Plus que Goncourt, malgré l’intérêt qu’il voulut bien me témoigner, il m’inquiéta, m’effraya même. Les railleurs m’ont toujours mis mal à l’aise. Et n’avait-il pas une réputation de malice terrible ? Quand il ajustait son monocle, ce regard sous la vitre semblait vous percer à fond. Je répondais avec une froideur maladroite, dont je me faisais reproche à moi-même et grief à nous deux. Il me fallut du temps pour briser cet influx nerveux. Daudet détestait les silencieux, et je sentais que mon silence devait me nuire dans son esprit…

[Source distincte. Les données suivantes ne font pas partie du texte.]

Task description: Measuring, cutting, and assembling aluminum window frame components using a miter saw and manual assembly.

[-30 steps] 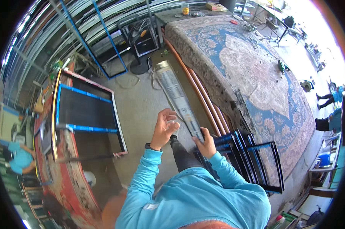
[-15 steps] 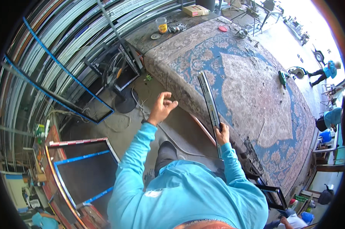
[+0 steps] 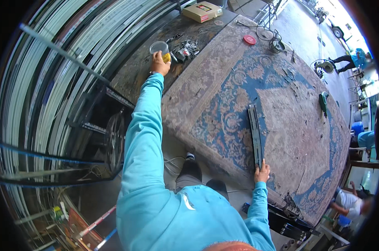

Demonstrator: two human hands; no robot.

Mais par la suite !… Je n’oublierai jamais cette pénétration, cette indulgence affectueuse : sinon rassuré, en tout cas moins sur le qui-vive, je pus aimer sans réserves cet esprit si riche de vie, d’images, d’idées et d’observation. Entendre parler Daudet était un délice. Inimitable conteur, il faisait vivre, comme un magicien de sa baguette, tout ce qu’il touchait. L’expérience des hommes qui aurait pu l’écœurer, la féroce douleur physique qui aurait pu l’aigrir, avaient au contraire développé en lui la bonté, la bonté qui s’allie à la clairvoyance et qui sourit de tout ; cette bonté qui faisait de lui le donateur discret de plus d’un ingrat, et laissait approcher de son fauteuil de misère tous les quémandeurs. Car Daudet savait dire ce qui console, et ce n’est pas en vain qu’il se plaisait à répéter : « J’aurais pu me faire marchand de bonheur. » Que vendait-il donc ? Les illusions, l’espoir, tout ce qui n’a pas de prix, et qu’il répandait en paroles d’or.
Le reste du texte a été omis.